- _Task instructions_
Where the line containing "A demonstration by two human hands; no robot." appears, end the copy there, keeping that line; start from the first line of the entries, copy exactly, and omit pictures.

- _Supplied information_

* * *

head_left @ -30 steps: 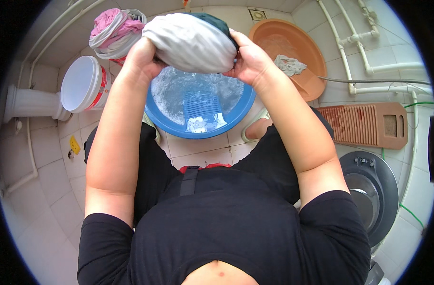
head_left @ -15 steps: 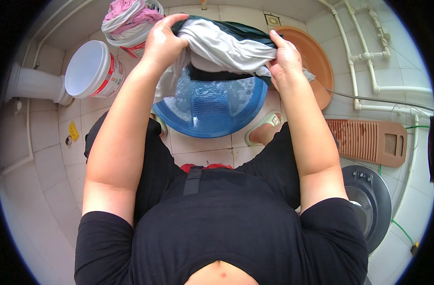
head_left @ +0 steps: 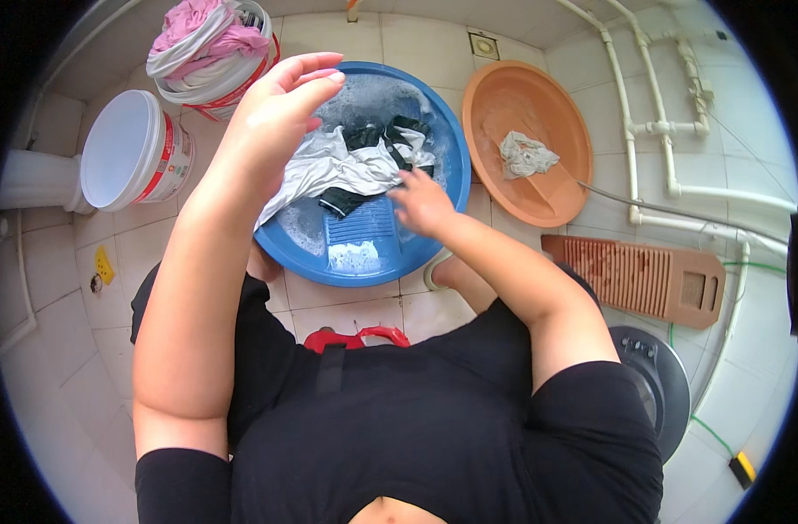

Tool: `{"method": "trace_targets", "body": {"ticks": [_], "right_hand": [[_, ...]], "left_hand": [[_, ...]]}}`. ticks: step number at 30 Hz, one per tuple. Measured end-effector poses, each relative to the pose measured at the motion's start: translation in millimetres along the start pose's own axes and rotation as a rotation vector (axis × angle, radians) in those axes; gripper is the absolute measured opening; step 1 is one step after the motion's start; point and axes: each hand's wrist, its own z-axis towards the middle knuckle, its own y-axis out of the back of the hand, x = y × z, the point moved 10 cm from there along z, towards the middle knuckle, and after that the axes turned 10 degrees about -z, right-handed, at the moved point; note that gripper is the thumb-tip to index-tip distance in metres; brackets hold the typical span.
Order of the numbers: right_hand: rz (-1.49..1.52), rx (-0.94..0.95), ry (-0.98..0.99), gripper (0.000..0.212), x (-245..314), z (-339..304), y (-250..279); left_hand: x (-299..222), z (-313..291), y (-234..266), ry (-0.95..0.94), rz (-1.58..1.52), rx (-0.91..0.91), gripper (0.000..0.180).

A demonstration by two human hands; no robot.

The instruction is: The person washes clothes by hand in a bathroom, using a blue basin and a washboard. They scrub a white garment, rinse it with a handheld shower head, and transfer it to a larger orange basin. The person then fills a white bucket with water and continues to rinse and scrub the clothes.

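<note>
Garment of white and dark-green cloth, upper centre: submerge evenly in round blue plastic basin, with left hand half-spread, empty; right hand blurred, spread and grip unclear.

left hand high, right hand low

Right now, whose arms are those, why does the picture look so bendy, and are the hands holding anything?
They belong to a person, not a robot. A wide fisheye camera on the person's head looks down, so straight edges bend near the picture's rim.

The left hand is raised, open and empty. The right hand is beside a white and dark green garment in the blue basin; it's blurry, so I can't tell whether it touches.

On the tiled floor around it are an orange basin with a crumpled pale cloth, and two buckets, one heaped with pink and white cloth.
</note>
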Motion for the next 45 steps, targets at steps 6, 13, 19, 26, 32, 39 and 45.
{"method": "trace_targets", "body": {"ticks": [6,13,19,26,32,39,45], "right_hand": [[-0.322,0.176,0.491,0.042,69,74,-72],[-0.27,0.378,0.206,0.059,13,160,-123],[-0.213,0.619,-0.141,0.06,-82,182,-174],[0.284,-0.086,-0.315,0.043,-79,191,-188],[0.077,0.256,0.032,0.063,-62,172,-136],[-0.25,0.199,-0.196,0.063,-35,150,-150],[0.055,-0.176,0.211,0.049,-67,119,-80]], "left_hand": [[-22,21,19,-0.097,-0.084,-0.042,0.033],[-21,34,39,-0.05,-0.078,-0.094,0.031],[6,50,48,0.11,-0.046,-0.125,0.033],[12,58,36,0.163,-0.019,-0.119,0.033],[17,56,18,0.173,-0.064,-0.058,0.033],[18,53,5,0.175,-0.074,-0.012,0.033],[13,41,7,0.146,-0.039,-0.003,0.033]]}}
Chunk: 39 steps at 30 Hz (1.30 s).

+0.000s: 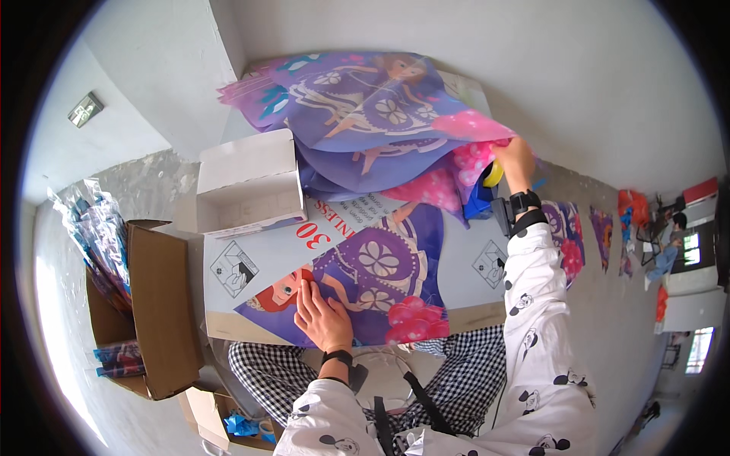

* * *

- _Solution for this exercise_
head_left @ -30 steps: 
head_left @ -15 steps: 
head_left @ +0 steps: 

Tool: `{"method": "trace_targets", "body": {"ticks": [_], "right_hand": [[_, ...]], "left_hand": [[_, ...]]}}`. ticks: step number at 30 Hz, one per tuple. Measured end-effector poses, each relative to the pose measured at the motion's start: translation in millimetres along the start pose's own axes and rotation as a rotation vector (axis × angle, radians) in those axes; gripper is the absolute measured opening; step 1 is one step after the motion's start; point and axes: each hand's wrist, its own z-axis towards the middle knuckle, its own y-axis out of the back of the hand, x = y × z, the point moved 10 cm from there along z, towards the middle knuckle, and after that the axes turned 10 degrees about -z, right-handed, at the moved point; note that gripper is the thumb-tip to index-tip distance in metres; brackets hold the typical span.
Order of the numbers: right_hand: rz (-1.49..1.52), rx (-0.94..0.95), ry (-0.98..0.99), gripper (0.000..0.212), x (-245..314), z (-339..304), y (-250..279); left_hand: x (-299..222), z (-313..291), y (-234..266), ry (-0.95..0.94), rz (-1.58..1.52), rx (-0.91..0.91), gripper (0.000..0.180).

A demonstration by two human hands; no robot.

The exercise has been carried out in full.